WHAT NEEDS TO BE DONE: Tally every line of the entries that contains the string "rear", then reply with only that number.
★ ★ ★ ★
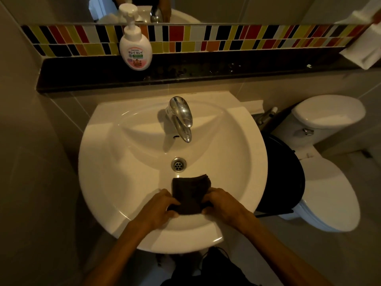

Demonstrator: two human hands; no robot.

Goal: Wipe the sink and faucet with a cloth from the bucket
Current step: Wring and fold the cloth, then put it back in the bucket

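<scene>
A folded dark cloth [188, 190] lies in the near part of the white sink [107, 162], just below the drain [178, 164]. My left hand [158, 207] grips the cloth's left edge and my right hand [221, 203] grips its right edge. The chrome faucet [182, 116] stands at the back of the basin, its spout pointing toward the drain. A black bucket [282, 176] stands on the floor between the sink and the toilet, partly hidden by the sink's rim.
A white soap pump bottle [135, 48] stands on the dark ledge [206, 69] under coloured tiles and a mirror. A white toilet [327, 182] is at the right. A white towel [367, 48] hangs at the upper right.
</scene>
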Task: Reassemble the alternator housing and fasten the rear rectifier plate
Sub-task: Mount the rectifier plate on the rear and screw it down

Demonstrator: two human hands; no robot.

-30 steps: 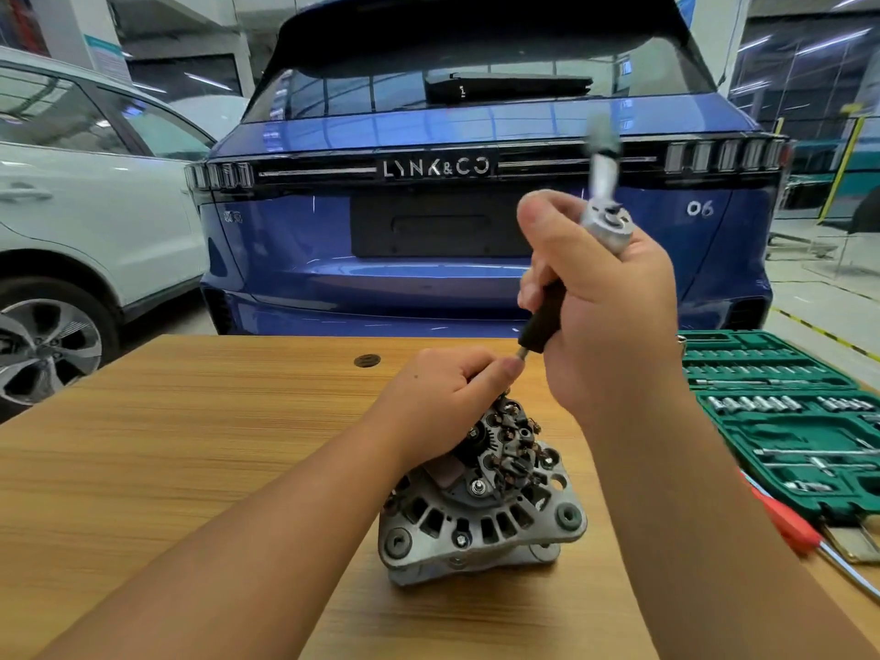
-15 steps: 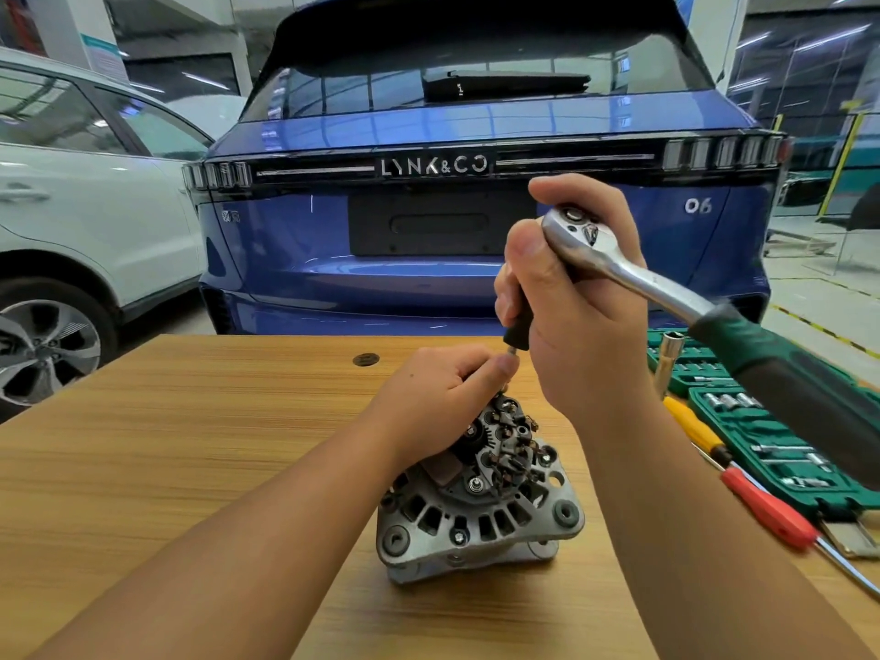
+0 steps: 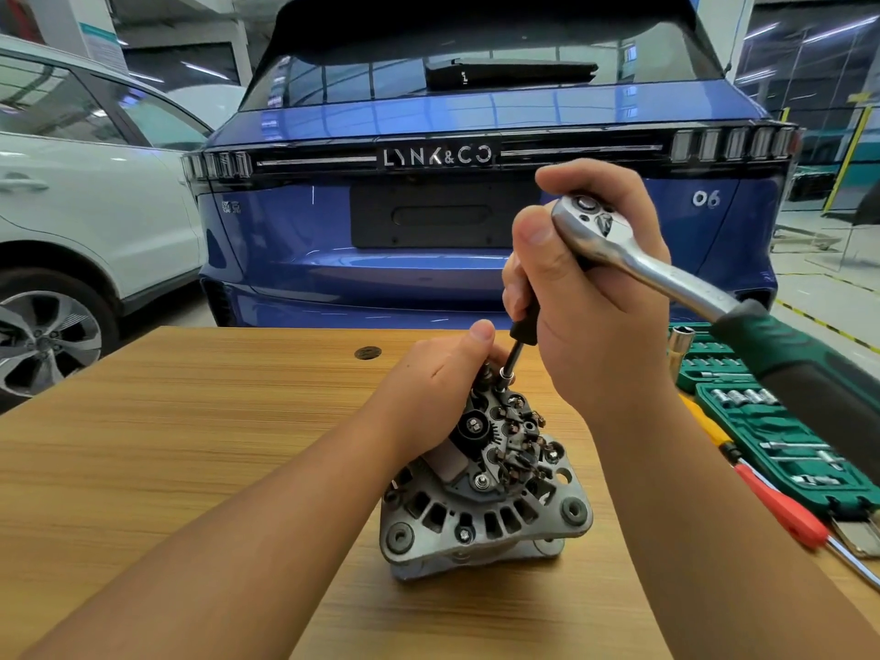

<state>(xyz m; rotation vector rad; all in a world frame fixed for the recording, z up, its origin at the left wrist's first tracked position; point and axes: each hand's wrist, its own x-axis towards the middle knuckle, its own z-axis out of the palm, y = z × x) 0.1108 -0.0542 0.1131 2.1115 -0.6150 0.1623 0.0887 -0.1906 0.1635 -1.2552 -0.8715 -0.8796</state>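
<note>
One grey metal alternator (image 3: 481,493) stands on the wooden table (image 3: 166,445), near its front edge. Two bare hands work on it. The left hand (image 3: 443,373) has its fingers curled round the top of the alternator, thumb pointing up. The right hand (image 3: 590,297) has its fingers wrapped tight round the head of one shiny silver ratchet with a dark green handle (image 3: 666,278). One thin black extension bar (image 3: 516,350) goes down from the ratchet to a bolt on the dark rectifier plate (image 3: 509,435).

One green socket tray (image 3: 785,435) and one red-handled screwdriver (image 3: 781,512) lie on the right.

Two cars stand behind: one blue car (image 3: 333,231) that says "LYNK&CO" and "06", and one white car (image 3: 95,207).
</note>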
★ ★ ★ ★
SOLUTION: 2